63. And then that voice - I call it the "lower power" - goes: "Hey. Just a taste. Just one." I drank it, and there was that brief moment of "Oh, I'm OK!", but it escalated so quickly. Within a week I was buying so many bottles I sounded like a wind chime walking down the street."

64. You have this idea that you'd better keep working otherwise people will forget. And that was dangerous.

65. Why do they call it rush hour when nothing moves?


66. We have a president for whom English is a second language. He's like "We have to get rid of dictators," but he's pretty much one himself.

67. When in doubt, go for the dick joke.

68. It's just literally being afraid. And you think, oh, (the alcohol) will ease the fear. And it doesn't…It's just a general all-round arggghhh. It's fearfulness and anxiety.

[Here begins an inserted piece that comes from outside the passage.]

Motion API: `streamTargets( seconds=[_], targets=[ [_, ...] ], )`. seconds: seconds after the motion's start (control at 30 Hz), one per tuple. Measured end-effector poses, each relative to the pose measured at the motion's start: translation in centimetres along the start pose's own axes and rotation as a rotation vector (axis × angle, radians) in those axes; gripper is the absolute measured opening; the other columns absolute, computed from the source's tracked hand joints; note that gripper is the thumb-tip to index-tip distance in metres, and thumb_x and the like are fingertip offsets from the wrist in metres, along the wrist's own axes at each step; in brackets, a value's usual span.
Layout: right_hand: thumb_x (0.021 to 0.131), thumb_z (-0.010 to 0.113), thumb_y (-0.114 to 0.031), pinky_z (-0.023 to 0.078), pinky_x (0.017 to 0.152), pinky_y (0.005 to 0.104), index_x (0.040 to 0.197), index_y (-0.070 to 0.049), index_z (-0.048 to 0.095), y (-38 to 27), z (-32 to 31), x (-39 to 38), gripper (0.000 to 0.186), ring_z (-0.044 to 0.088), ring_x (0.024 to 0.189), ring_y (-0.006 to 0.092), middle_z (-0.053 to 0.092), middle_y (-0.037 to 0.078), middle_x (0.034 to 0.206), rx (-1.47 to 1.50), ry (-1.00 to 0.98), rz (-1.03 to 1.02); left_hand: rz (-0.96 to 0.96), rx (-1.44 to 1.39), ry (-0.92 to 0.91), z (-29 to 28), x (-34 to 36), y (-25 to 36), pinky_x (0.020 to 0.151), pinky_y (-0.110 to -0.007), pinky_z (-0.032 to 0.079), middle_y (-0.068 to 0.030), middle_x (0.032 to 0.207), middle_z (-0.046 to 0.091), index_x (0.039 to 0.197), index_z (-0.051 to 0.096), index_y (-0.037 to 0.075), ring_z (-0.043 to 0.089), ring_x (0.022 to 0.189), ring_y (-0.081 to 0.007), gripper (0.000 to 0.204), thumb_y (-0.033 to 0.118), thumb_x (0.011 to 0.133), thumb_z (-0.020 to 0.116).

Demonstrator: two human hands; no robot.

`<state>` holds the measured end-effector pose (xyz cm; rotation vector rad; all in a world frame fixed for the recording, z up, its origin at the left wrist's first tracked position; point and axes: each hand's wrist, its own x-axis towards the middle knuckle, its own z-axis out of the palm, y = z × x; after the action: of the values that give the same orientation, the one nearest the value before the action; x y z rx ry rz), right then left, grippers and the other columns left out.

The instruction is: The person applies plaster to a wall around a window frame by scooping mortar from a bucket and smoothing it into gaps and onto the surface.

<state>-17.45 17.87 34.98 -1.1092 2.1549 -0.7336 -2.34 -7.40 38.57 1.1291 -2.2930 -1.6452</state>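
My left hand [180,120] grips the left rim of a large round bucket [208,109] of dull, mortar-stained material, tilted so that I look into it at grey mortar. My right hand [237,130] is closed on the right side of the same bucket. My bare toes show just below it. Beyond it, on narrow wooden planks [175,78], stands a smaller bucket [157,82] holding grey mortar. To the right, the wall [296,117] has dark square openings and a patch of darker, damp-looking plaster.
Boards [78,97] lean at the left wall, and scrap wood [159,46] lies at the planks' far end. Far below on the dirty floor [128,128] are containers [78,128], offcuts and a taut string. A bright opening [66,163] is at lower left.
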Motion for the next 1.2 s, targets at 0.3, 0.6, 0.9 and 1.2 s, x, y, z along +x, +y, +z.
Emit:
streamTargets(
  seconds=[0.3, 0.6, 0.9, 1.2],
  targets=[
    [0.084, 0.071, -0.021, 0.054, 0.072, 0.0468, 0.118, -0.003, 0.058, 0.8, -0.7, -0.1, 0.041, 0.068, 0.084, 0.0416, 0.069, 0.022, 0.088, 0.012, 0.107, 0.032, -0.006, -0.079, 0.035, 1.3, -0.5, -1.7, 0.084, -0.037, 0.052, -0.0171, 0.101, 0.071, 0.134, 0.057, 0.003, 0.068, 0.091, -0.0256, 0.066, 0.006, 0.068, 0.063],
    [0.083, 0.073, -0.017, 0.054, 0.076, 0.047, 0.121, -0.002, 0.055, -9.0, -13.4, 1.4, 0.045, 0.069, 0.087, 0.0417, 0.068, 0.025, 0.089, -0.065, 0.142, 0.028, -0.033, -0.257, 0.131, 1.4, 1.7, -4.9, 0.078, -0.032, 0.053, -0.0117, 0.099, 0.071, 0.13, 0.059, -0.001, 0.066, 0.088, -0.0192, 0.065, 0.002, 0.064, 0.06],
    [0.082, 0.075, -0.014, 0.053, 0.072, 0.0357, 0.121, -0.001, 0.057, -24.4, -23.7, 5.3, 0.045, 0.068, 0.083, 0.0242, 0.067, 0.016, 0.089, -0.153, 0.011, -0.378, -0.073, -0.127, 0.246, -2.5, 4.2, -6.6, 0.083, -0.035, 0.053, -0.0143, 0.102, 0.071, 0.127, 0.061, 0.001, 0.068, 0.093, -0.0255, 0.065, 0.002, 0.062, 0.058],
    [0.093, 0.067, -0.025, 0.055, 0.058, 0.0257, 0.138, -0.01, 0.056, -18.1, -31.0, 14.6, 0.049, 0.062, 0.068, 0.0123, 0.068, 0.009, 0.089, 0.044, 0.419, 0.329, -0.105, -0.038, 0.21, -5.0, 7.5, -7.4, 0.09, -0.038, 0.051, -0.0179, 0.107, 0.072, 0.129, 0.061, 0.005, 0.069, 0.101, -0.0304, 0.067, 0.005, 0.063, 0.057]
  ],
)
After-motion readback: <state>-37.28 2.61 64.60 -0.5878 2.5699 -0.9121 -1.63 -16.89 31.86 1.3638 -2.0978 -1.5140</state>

69. Divorce is expensive. I used to joke they were going to call it "all the money," but they changed it to "alimony." It's ripping your heart out through your wallet.


70. In America they really do mythologize people when they die.




71. People say satire is dead. It's not dead; it's alive and living in the White House.


72. It's that idea that you can have one drink - and no you can't. Within a week I was drinking heavily. It was so quick that even I was like: "Wow." Because you have that initial warm feeling going: "Oh, I remember this". And your body does, too. And your body goes: "Yeah, so do I". Then the demon voice comes: "Yeah, so do I. You know what would be great? You know we bought a little bottle before? A full bottle would be wonderful". 

73. (on his acting career) All the new people you meet, it's pretty amazing. The vampire needs new blood. And there is still a lot to learn and there is always great stuff out there. Even mistakes can be wonderful.


74. When you look at Prince Charles, don't you think that someone in the Royal family knew someone in the Royal family?


75. The Statue of Liberty is no longer saying: "Give me your poor, your tired, your huddled masses." She's got a baseball bat and yelling: "You want a piece of me?"

76. Ballet: Men wearing pants so tight that you can tell what religion they are.

77. Canada is like a loft apartment over a really great party.


78. Everyone has these two visions when they hold their child for the first time. The first is your child as an adult saying "I want to thank the Nobel Committee for this award." The other is "You want fries with that?"